2013 (English)Doctoral thesis, comprehensive summary (Other academic)
Abstract [en]

This thesis explores the microstructure evolution of cathodes with various material compositions and grain sizes during cathodic arc evaporation processes as well as the impact on the arc movement, and the microstructure and properties of the deposited nitride coatings. The studied cathode material systems include conventionally metal forged Ti and Ti -Si cathodes, novel Ti3SiC2 MAX-phase cathodes, and dedicatedly designed powder-metallurgical Ti-Si and Cr cathodes with different grain size. The microstructure and chemical composition of the virgin and arced cathodes together with the microstructure and mechanical properties of the deposited coatings were analyzed with various characterization techniques, including x-ray diffractometry, x-ray photoelectron spectroscopy, elastic recoil detection analysis, scanning electron microscopy, focused ion beam sample preparation technique, transmission electron microscopy, energy dispersive x-ray, electron energy loss spectroscopy, and nanoindentation.

In general, a converted layer forms on the cathode surfaces during cathodic arc evaporation. The thickness, the microstructure and the chemical composition of such layer are dependent on the composition and the grain size of the virgin cathodes, the nitrogen pressure, and the cathode fabrication methods.

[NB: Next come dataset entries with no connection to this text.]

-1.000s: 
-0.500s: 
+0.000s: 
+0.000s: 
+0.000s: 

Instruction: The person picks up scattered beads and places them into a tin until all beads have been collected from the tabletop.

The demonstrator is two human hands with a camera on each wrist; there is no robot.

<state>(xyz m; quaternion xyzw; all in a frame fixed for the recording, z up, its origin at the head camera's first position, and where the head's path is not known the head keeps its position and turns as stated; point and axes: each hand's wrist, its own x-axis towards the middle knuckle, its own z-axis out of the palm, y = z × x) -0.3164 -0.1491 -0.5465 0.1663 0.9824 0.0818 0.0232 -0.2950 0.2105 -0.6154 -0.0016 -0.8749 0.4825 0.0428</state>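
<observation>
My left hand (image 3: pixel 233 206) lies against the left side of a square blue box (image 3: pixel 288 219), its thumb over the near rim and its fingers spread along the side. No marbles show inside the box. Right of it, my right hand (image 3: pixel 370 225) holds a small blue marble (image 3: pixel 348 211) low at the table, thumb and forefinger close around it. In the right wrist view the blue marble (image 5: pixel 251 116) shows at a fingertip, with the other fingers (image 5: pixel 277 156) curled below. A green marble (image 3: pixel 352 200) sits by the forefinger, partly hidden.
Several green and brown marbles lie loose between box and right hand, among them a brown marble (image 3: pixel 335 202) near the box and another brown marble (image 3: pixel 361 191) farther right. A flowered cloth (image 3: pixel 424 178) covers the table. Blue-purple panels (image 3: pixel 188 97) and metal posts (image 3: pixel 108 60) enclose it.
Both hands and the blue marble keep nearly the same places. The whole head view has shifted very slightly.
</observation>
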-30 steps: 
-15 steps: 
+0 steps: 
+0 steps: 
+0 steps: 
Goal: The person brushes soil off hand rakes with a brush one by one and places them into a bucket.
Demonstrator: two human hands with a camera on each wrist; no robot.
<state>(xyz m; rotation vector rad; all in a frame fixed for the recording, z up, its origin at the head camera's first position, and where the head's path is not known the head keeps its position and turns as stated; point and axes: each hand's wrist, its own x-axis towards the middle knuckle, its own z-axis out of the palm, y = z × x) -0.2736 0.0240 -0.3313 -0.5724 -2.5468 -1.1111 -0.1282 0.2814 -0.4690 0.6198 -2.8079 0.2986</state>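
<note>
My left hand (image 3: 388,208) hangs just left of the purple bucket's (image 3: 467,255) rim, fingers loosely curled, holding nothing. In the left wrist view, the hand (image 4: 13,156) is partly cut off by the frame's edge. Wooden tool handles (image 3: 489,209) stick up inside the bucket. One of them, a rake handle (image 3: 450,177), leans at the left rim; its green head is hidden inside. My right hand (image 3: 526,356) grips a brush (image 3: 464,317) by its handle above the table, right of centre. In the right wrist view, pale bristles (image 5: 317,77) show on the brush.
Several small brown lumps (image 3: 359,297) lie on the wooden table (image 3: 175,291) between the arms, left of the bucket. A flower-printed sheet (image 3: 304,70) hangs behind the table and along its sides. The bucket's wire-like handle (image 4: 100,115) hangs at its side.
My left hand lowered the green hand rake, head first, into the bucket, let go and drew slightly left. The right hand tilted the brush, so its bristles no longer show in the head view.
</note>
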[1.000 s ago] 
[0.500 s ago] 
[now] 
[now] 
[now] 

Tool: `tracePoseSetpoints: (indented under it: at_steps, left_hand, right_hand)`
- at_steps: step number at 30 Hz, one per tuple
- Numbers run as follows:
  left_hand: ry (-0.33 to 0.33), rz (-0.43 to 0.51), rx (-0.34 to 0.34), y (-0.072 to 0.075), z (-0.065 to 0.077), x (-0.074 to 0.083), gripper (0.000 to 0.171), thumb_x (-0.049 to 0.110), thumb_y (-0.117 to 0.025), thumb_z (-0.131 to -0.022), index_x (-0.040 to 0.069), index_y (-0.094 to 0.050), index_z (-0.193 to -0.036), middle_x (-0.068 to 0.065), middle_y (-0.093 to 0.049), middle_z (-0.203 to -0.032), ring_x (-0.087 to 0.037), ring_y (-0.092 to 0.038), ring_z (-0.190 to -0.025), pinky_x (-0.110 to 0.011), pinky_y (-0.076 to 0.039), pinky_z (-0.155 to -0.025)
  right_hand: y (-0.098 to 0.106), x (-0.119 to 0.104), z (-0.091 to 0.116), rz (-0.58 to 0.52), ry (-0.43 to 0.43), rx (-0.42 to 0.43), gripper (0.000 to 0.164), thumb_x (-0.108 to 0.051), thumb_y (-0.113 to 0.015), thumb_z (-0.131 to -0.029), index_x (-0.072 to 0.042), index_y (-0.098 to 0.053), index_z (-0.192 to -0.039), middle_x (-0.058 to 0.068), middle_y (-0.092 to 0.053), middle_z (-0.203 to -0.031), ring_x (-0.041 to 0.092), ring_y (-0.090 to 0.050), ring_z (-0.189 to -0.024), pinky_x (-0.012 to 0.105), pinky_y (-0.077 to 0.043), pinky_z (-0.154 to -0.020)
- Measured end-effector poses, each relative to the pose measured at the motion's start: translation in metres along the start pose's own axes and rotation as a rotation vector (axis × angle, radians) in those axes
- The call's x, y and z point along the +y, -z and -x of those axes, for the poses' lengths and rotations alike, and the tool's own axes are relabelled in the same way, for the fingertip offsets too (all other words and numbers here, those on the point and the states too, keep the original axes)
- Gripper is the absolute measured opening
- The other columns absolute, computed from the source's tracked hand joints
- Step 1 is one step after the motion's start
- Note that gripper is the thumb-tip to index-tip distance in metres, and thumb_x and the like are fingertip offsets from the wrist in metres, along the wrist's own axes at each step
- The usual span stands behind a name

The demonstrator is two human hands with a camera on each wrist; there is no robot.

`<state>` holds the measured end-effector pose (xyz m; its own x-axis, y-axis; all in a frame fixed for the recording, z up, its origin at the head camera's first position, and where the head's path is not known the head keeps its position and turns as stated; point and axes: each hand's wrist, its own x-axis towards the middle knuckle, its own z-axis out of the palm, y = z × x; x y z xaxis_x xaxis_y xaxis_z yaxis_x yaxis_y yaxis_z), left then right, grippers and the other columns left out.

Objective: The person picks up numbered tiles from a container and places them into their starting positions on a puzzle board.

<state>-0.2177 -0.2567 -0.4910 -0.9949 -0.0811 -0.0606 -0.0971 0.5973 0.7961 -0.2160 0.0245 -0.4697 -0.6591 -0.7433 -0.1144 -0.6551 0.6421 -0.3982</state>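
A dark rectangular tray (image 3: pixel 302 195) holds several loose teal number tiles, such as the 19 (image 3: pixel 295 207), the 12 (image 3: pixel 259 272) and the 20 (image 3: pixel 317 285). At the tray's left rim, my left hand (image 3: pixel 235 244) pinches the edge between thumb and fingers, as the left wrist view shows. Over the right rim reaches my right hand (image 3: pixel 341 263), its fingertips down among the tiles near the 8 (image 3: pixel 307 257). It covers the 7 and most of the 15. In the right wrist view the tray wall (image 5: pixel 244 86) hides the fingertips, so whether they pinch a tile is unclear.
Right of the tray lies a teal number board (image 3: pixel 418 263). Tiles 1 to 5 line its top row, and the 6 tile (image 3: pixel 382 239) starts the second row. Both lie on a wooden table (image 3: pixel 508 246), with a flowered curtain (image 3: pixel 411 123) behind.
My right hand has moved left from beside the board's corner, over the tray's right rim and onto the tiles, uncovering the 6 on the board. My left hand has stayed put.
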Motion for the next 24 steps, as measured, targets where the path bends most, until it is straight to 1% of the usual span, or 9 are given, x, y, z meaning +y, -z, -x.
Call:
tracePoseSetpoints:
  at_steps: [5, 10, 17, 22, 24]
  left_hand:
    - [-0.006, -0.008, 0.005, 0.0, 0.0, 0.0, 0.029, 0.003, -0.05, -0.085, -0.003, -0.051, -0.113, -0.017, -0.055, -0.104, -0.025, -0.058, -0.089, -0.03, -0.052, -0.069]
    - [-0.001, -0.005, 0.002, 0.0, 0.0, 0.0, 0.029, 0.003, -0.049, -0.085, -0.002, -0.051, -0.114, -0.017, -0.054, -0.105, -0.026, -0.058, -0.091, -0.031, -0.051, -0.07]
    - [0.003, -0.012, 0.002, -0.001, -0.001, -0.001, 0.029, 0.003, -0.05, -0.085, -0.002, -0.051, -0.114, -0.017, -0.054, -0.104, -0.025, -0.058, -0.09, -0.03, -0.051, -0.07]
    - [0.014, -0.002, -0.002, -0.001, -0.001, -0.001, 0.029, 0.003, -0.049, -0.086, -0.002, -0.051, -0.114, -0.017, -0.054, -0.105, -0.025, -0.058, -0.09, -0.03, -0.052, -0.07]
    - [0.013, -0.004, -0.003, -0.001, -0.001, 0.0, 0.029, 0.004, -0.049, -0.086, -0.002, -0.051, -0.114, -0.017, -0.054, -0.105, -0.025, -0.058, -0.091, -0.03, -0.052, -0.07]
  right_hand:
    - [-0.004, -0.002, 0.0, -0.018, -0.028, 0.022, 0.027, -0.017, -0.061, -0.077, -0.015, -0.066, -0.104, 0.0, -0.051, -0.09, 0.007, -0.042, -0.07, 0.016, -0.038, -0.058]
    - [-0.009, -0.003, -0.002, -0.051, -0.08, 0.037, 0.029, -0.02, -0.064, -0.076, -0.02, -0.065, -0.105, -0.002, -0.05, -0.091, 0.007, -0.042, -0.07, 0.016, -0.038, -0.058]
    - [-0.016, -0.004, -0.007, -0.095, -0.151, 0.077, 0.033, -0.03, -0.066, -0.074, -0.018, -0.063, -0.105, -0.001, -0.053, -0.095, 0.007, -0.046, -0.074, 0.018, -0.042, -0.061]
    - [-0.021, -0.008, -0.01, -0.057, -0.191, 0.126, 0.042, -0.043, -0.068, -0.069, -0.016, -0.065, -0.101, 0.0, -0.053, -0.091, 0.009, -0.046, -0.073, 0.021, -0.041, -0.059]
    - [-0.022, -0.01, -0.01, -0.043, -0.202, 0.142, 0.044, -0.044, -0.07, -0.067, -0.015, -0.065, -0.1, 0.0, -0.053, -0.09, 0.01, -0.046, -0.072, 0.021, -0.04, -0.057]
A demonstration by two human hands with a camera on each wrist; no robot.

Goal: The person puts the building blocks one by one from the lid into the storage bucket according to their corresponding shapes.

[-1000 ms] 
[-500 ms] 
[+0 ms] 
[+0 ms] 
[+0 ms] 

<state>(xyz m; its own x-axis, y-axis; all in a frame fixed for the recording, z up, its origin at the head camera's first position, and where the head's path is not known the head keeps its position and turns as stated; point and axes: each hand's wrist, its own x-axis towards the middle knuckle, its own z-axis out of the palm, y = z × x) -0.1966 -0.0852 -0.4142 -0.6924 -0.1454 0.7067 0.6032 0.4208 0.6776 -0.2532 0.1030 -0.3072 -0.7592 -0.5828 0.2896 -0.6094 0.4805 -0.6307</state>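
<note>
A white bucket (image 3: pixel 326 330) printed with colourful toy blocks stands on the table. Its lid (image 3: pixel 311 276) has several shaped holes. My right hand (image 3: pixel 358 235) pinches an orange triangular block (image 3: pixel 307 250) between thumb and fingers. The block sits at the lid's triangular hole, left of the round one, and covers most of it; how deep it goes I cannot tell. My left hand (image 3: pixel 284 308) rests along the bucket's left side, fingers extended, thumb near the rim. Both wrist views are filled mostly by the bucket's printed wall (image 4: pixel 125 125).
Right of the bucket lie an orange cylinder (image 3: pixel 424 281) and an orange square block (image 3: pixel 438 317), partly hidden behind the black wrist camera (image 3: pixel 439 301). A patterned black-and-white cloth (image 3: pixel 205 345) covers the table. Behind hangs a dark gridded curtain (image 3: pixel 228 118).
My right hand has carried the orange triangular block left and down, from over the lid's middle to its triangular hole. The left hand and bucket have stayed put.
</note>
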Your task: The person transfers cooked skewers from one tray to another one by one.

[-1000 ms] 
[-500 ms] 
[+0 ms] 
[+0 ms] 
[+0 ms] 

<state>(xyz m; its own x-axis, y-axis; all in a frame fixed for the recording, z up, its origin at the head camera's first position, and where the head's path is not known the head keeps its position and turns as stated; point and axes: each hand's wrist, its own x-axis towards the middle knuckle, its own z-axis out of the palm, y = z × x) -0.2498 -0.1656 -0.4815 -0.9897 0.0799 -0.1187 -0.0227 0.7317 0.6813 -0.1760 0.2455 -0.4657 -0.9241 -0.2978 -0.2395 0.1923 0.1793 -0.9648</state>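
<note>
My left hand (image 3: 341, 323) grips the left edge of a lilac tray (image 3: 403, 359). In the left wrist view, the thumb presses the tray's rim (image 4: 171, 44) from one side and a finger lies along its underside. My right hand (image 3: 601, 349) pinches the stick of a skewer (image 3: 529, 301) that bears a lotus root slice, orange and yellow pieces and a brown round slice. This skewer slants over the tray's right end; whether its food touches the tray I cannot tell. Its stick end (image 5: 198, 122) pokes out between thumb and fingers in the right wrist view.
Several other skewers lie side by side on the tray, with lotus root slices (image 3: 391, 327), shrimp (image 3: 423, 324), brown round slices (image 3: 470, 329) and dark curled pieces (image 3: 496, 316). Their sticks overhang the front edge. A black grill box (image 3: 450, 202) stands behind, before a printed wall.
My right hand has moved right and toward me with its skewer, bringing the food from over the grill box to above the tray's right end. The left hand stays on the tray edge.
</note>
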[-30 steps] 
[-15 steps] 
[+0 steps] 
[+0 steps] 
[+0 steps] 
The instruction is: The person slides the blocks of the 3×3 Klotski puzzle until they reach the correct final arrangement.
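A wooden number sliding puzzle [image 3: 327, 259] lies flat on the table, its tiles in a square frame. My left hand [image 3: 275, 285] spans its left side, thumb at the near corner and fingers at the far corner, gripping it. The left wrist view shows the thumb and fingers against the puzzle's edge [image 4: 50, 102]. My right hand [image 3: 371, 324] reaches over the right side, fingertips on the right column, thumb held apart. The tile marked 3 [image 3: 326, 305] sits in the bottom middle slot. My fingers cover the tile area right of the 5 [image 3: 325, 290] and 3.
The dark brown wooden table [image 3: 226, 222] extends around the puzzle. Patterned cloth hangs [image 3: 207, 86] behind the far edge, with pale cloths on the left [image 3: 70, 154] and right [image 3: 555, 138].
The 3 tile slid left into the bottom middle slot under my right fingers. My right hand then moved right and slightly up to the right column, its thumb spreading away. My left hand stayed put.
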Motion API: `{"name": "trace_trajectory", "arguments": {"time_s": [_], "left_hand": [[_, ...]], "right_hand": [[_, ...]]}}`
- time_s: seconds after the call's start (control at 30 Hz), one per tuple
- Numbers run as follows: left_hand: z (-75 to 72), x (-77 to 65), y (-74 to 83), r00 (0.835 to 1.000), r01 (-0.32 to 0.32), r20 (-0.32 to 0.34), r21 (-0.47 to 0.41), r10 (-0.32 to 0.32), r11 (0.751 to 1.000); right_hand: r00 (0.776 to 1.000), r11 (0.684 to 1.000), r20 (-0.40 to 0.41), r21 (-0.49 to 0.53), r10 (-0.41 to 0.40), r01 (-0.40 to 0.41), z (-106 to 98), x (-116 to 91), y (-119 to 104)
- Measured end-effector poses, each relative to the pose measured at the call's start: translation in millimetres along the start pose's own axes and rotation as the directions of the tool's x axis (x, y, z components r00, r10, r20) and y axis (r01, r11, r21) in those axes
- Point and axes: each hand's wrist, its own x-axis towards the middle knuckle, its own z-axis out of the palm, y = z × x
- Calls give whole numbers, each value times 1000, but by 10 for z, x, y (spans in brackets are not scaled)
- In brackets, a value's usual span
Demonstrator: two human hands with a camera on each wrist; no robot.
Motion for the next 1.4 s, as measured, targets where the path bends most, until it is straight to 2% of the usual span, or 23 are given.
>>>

For Ti based materials, the converted layer is 5-12 μm thick and consists of nanosized nitrided grains caused by the high reactivity of Ti to the ambient nitrogen gas. In comparison, the Cr cathode is covered with a 10-15 μm converted layer with micrometer/sub-micrometer sized grains. Only very limited amounts of nitrogen are detected within the layer due to the low reactivity of Cr to nitrogen.

For Ti-Si cathodes, the existence of multiple phases of Ti and Ti5Si3 with different work function renders preferential arc erosion on the Ti5Si3 phase during discharging. The preferential erosion generates higher roughness of the Ti-Si cathode surface compared with Ti. By increasing the grain size of the virgin Ti-Si cathodes from ~8 μm to ~620 μm, the average roughness  increases from 1.94±0.13 μm to 91±14 μm due to the amplified impact of preferential erosion of the enlarged Ti5Si3 grains. The variation of the preferential erosion affects the arc movement, the deposition rate, and the macroparticle distribution of the deposited Ti-Si-N coatings.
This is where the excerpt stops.